Yesterday I had very a busy day; I went to the Wellcome collection's exhibition and to the Royal Society of Medicine's lecture about HIV and immigration. I'll post about the Exhibition tomorrow but for now I'll tell you about the lecture.
At first I was very apprehensive about attending the lecture as, despite being told otherwise by my well seasoned friends, I was expecting it all the be a bit over our heads- degree level information. It was in the very impressive Royal Society of Medicine in London and although it was a public event, there didn't seem to be anyone below medical student level, except us.
Expectations aside, I really, really enjoyed the lecture. We all understood it all,apart from a pesky 'CD4 count' (which I promptly looked up- a marker on the outside of many immune cells apparently), and the speakers were all very engaging. The lecture was mostly centred on the troubles with preventing HIV vertical transmission in the UK and how we could apply effective methods from Africa to the UK.
Obviously I cannot recall word for word the lecture but I'll try to give the 'highlights' and basic gist of it all. Firstly, There are several issues involved with diagnosing those of African origin with HIV, either because people don't think they need it because they are not one of 'those' people or because it is simply not offered- many doctors believe that they are not well trained enough to carry out the councelling if a positive result did occur. There is a high percentage of late diagnoses in African individuals in comparison to other ethnic groups, which is bad because the earlier treatment begins, the higher success of avoidance of vertical transmission. In addition, if a positive result is shown, due to the shame and stigma surrounding HIV (HIV is positively correlated with domestic abuse in Africa) , many individuals, women especially, do not tell anyone about it, and therefore lack the social support so badly needed, perhaps resulting in depression. Although offering social support, their religious faith may negatively affect their health, encouraging them to rely on prayer and God rather that the Antiretrovirals they have been prescribed.
There are two solutions that  have been put into practice to combat these issues, firstly a peer scheme, with each woman diagnosed with HIV being paired with a woman living with HIV can give her hope and support from someone who knows what she is going through and all of the questions that are running through her head. Secondly, christianaid is working with many faith leaders to try and bridge the gap between healthcare and religion, to try and ensure that the two can work together and are not mutually exclusive, both successfully promoting the other.
Although both these methods are proving to be quite successful, there is a long way to go yet. It will be an uphill battle against HIV in this country,  a doctor from the audience told us about a group operating called HEALlondon, HIV denialists, who could potentially cause the deaths of many by spreading their unfounded beliefs.
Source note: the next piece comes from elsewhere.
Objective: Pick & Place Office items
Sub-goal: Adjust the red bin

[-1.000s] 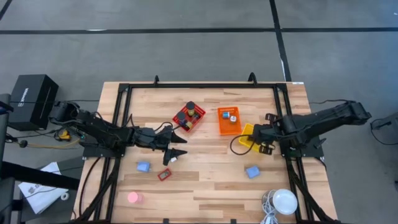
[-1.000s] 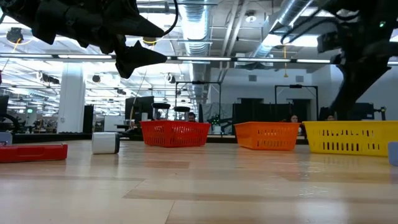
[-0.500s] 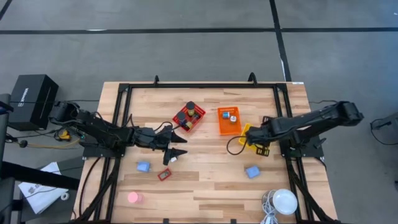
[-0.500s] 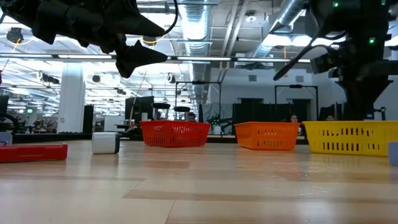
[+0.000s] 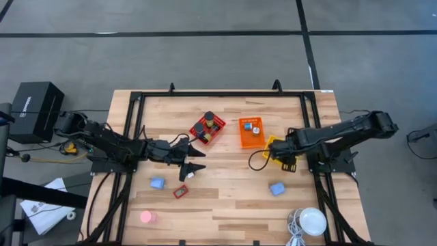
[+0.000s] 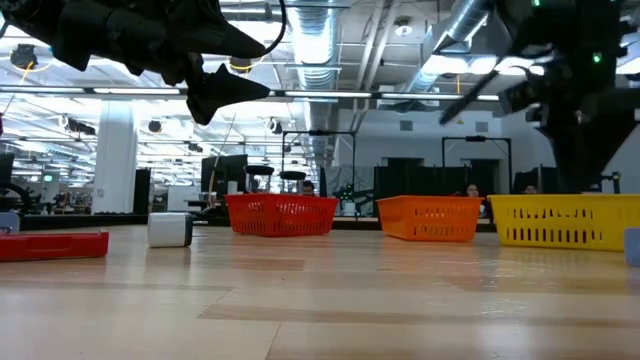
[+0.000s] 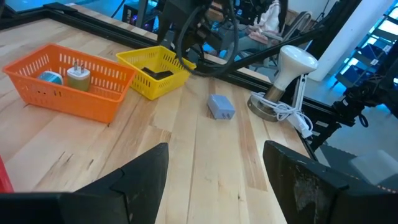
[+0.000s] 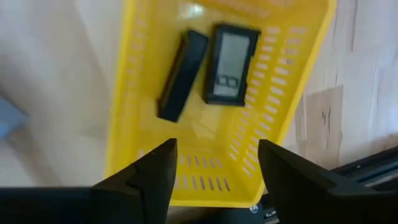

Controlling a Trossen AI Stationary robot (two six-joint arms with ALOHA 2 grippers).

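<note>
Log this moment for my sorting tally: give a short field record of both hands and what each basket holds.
left hand: open, empty, above the table middle
right hand: open, over the yellow basket
yellow basket: two black rectangles, one with a grey screen
orange basket: a blue roll, a small silvery piece
red basket: black round rolls
loose on table: two blue blocks, red-framed piece, pink disc

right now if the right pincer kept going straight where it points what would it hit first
The right pincer, open, points down into the yellow basket. It would probably meet the basket floor first, just short of the two black rectangles lying there, though depth is hard to judge.
</note>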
We should continue to review all courses of action about HIV to ensure the methods are as effective, and appropriate as possible to prevent the loss of future lives to the vicious virus.
^^^^^^^ this was what I have learnt from the lecture, I found it thoroughly interesting and look forward to finding out about more social impacts and solutions to illnesses such as this one, and has made me only more driven to gain a place at medical school, so I can spend my life learning about such issues and evaluting treatments. I have it all to come!